§ **WHAT THE TASK ASKS**: Please give back, word for word, only the lines starting at the one containing "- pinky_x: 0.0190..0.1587" and ending at the one containing "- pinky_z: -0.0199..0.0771" within the material below.

§ **DATA EXTRACT**:
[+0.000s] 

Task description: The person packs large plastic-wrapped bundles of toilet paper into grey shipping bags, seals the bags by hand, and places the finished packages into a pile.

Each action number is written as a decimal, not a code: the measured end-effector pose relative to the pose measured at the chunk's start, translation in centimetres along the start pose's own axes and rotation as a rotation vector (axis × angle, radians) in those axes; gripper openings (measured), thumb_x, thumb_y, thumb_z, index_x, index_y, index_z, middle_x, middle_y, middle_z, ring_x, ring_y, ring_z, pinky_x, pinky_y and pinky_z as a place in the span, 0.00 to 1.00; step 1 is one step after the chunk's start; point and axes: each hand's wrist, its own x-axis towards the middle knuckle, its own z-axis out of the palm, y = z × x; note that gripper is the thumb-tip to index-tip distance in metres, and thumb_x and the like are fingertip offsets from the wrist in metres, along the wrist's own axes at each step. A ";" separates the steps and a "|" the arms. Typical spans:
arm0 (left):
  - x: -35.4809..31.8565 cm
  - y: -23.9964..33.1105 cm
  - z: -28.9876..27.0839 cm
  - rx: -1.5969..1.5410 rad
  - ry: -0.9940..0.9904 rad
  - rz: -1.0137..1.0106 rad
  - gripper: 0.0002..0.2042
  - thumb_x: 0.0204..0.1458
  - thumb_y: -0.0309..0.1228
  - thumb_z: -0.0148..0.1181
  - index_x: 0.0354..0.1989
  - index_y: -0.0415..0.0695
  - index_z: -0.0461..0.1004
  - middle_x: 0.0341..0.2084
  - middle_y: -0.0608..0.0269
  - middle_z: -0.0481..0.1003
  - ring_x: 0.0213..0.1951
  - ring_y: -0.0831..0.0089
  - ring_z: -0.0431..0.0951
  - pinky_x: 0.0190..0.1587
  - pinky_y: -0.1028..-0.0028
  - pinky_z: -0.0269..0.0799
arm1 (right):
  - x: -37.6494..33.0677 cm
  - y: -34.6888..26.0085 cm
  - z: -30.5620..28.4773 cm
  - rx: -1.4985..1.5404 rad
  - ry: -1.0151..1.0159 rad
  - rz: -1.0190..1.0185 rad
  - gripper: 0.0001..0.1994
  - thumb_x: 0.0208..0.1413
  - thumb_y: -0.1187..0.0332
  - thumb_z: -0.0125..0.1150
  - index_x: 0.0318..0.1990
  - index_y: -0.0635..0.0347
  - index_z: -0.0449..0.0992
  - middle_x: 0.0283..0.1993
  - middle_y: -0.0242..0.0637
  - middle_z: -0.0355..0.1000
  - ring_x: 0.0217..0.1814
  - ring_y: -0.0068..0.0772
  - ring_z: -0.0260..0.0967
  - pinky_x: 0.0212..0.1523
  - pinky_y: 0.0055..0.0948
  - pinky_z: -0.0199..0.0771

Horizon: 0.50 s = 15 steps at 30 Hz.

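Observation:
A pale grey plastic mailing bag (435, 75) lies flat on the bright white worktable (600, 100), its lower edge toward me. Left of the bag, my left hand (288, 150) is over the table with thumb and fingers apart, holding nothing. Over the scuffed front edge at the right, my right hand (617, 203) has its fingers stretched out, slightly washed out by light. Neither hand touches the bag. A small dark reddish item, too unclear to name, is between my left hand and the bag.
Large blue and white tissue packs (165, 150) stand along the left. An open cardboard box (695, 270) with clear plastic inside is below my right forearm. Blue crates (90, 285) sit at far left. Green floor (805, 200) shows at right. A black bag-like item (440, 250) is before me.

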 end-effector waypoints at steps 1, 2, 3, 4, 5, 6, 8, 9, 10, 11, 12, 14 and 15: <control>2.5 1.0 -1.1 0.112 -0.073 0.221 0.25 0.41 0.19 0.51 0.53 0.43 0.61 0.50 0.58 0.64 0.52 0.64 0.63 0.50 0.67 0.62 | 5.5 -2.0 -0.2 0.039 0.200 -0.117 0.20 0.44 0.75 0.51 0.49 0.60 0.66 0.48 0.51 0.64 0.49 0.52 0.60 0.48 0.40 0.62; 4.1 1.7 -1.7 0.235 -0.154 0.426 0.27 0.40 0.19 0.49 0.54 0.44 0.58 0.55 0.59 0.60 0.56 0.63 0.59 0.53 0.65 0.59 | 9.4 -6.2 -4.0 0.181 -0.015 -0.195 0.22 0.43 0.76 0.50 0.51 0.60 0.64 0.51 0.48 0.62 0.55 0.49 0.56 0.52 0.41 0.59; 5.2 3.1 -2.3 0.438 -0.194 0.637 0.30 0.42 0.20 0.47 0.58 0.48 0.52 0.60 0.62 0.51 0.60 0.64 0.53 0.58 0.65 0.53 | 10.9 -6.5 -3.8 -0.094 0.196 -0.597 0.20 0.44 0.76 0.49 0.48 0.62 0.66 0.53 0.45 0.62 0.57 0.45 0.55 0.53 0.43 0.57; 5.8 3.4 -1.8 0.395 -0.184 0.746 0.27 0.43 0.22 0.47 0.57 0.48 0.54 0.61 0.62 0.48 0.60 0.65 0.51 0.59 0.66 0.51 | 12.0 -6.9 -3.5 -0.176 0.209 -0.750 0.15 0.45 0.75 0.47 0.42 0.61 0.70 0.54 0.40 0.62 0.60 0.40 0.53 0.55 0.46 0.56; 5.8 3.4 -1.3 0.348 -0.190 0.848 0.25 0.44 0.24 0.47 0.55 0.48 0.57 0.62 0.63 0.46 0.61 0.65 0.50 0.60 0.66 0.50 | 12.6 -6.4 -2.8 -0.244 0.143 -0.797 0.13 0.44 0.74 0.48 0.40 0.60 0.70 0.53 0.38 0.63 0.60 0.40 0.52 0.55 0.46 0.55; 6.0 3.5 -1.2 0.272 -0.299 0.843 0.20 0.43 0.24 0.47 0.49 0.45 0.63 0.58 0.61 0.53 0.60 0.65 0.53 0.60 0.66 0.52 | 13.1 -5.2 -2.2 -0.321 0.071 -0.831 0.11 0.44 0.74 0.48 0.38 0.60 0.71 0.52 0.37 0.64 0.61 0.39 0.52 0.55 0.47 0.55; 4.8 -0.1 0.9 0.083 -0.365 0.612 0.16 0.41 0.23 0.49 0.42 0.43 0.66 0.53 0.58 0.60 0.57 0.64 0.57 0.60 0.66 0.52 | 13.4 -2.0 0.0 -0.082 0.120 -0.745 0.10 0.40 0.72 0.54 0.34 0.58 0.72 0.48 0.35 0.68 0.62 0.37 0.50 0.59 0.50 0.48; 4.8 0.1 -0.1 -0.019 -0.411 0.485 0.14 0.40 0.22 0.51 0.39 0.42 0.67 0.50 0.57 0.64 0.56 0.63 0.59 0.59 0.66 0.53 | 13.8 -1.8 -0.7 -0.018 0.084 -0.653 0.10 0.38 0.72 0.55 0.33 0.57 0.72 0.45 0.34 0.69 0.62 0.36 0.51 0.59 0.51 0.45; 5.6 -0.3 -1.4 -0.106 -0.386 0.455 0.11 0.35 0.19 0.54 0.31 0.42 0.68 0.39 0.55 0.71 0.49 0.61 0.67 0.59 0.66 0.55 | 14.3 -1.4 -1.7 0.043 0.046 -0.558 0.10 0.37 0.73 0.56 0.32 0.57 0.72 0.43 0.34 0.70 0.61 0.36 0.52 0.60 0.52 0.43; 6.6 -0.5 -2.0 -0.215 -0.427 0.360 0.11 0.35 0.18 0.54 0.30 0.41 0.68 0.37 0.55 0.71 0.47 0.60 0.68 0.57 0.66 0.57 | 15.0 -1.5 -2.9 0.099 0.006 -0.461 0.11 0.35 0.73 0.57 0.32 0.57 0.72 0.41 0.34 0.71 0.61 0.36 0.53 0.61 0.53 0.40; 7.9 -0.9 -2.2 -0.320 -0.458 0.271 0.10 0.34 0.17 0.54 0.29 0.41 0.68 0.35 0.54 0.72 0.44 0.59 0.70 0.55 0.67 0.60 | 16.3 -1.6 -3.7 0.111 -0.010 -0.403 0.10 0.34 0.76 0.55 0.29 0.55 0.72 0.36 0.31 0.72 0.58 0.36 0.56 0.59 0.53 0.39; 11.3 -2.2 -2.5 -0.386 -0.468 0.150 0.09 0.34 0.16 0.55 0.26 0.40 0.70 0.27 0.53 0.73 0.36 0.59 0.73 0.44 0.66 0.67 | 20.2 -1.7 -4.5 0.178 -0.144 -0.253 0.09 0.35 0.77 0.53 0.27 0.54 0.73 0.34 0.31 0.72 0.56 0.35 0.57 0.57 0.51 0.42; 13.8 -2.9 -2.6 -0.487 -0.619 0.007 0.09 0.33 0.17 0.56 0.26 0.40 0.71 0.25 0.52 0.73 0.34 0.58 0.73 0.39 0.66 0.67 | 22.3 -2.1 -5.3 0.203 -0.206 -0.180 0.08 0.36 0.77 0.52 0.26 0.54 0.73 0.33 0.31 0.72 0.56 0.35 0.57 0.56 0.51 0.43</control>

§ **RESULT BELOW**:
  - pinky_x: 0.0190..0.1587
  - pinky_y: -0.1028..-0.0028
  - pinky_z: -0.0269..0.0799
arm1 (right):
  - x: -37.6494..33.0677 cm
  - y: -34.6888..26.0085 cm
  - z: -30.5620..28.4773 cm
  - rx: -1.4985..1.5404 rad
  - ry: -1.0151..1.0159 rad
  - rz: -1.0190..1.0185 rad
  - gripper: 0.0001..0.1994
  - thumb_x: 0.0208..0.1413
  - thumb_y: -0.1187..0.0332
  - thumb_z: -0.0125..0.1150
  - index_x: 0.0318..0.1990
  - index_y: -0.0635..0.0347
  - index_z: -0.0449..0.0992
  - middle_x: 0.0283..0.1993
  - middle_y: -0.0242..0.0637
  - middle_z: -0.0355..0.1000
  - ring_x: 0.0217..0.1814
  - ring_y: -0.0068..0.0772
  - ring_z: -0.0260..0.0967
  - pinky_x: 0.0212..0.1523
  - pinky_y: 0.0055..0.0948
  - pinky_z: -0.0199..0.0771

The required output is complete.